La Cour de cassation censure ce raisonnement en rappelant que pour l’application de l’obligation de reclassement, la notion de groupe désigne le groupe formé par une entreprise appelée entreprise dominante et les entreprises qu’elle contrôle dans les conditions définies à l’article L. 233-1, aux I et II de l’article L. 233-3 et à l’article L. 233-16 du code de commerce.
Elle souligne ainsi que les juges s’étaient fondés sur des éléments tels que la qualité de membre fondateur, le versement d’une cotisation annuelle ou encore la mise en commun de moyens techniques, humains et financiers, sans vérifier si les conditions de contrôle prévues par la loi étaient remplies.

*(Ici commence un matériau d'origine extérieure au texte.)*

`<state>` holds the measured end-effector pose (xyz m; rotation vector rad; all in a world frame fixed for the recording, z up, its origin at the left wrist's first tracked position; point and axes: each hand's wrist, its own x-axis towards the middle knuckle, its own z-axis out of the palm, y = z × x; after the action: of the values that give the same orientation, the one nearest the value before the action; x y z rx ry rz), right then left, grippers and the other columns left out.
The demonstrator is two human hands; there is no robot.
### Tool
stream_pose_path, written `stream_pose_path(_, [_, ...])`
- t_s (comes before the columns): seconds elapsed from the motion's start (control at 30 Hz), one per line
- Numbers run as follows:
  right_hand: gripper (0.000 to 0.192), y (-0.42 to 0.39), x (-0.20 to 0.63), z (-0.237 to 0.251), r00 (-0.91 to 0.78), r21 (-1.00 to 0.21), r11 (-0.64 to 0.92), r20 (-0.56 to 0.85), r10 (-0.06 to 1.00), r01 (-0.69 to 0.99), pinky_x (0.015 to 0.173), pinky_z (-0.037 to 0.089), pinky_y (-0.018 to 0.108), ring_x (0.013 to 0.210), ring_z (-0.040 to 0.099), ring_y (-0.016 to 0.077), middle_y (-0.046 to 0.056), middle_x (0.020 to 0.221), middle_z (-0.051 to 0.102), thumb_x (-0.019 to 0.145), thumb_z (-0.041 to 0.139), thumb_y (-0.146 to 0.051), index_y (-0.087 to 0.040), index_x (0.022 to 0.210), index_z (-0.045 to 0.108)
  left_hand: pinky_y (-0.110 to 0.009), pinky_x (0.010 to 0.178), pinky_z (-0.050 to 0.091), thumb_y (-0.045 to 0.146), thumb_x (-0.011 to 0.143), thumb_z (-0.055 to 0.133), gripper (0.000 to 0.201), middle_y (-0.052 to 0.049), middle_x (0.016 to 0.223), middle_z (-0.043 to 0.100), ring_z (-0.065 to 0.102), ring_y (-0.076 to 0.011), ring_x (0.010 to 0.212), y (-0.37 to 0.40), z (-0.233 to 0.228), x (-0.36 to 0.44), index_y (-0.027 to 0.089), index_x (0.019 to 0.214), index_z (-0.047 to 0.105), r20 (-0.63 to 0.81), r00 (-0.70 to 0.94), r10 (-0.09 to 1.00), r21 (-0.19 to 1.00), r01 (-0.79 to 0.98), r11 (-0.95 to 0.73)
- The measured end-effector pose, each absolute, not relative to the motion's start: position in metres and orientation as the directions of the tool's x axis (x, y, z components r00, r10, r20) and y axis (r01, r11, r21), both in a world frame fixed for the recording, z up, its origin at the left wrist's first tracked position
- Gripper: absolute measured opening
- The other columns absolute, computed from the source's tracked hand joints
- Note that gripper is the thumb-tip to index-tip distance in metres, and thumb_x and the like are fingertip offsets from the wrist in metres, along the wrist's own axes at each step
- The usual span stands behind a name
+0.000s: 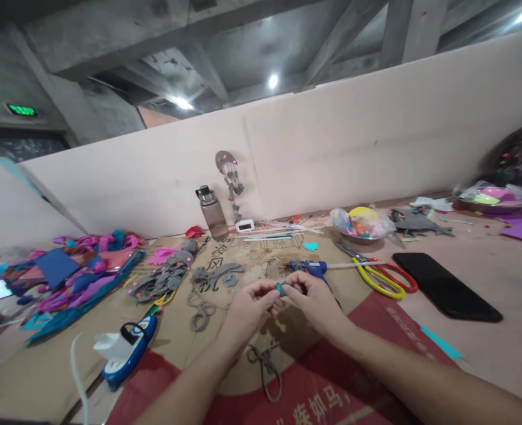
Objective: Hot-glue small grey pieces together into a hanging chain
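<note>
Hands meet over the middle of the desk, and I see both pinched on one small teal piece (281, 288) held up between them. My left hand (247, 307) closes thumb and forefinger on its left side, my right hand (314, 301) does the same on its right side, so the piece sits clamped between the fingertips of both, clear of the surface.

Under the hands lies a sheet of brown cardboard (185, 348) with a red printed part toward the near edge. On it, just below my wrists, rests a grey wire loop (267, 369). Just beyond my right hand lies a blue glue gun (309, 268), its glue stick reaching toward the yellow and red scissors (382, 277) on the right. A black phone (447, 287) lies flat farther right, well apart from the hands.

Left of the hands I see grey cut-out shapes (167, 277) scattered on the cardboard, and near the left edge a heap of pink and blue scraps (79, 271). A blue and white tape dispenser (126, 348) sits near the front left corner. At the far edge, against the pale partition, stand a clear water bottle (211, 212) and a metal bowl (361, 224) of coloured bits.
</note>
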<state>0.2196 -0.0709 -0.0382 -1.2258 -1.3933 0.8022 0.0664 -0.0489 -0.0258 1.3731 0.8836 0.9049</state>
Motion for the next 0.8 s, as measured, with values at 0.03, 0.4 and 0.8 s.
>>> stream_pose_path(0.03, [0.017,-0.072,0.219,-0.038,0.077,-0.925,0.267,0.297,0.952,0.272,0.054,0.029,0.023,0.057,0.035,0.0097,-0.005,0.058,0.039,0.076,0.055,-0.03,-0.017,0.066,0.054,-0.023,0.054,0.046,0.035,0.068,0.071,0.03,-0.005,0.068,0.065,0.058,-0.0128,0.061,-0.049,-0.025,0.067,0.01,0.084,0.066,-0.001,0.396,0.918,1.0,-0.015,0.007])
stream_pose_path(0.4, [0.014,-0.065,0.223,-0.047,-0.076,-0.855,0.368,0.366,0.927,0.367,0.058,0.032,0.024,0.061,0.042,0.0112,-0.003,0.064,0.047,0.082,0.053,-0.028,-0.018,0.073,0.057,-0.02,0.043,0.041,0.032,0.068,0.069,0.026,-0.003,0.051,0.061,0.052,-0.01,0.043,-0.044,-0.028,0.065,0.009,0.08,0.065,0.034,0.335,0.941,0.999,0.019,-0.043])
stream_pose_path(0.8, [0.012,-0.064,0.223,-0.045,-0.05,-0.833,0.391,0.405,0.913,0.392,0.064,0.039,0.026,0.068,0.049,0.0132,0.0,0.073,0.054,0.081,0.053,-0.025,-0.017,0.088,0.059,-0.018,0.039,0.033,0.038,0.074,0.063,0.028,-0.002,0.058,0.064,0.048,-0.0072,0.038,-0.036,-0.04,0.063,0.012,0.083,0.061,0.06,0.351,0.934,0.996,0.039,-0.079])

En conséquence, même si des permutations de personnel sont possibles au sein d’un réseau d’associations, cela ne suffit pas, à lui seul, à étendre automatiquement le périmètre de l’obligation de reclassement aux autres associations du réseau. Les possibilités de mobilité entre structures constituent un critère pertinent, mais elles ne dispensent pas de démontrer l’existence préalable d’un véritable groupe répondant aux critères légaux.
Cette décision invite également les acteurs associatifs à une vigilance particulière : l’existence d’un groupe de reclassement s’appréciera au moyen d’un faisceau d’indices permettant au juge de distinguer une simple logique de coopération d’une relation de contrôle révélant l’existence d’une entreprise dominante. Elle illustre aussi les difficultés persistantes liées à l’application, dans le secteur non marchand, de règles conçues à l’origine pour le monde de l’entreprise.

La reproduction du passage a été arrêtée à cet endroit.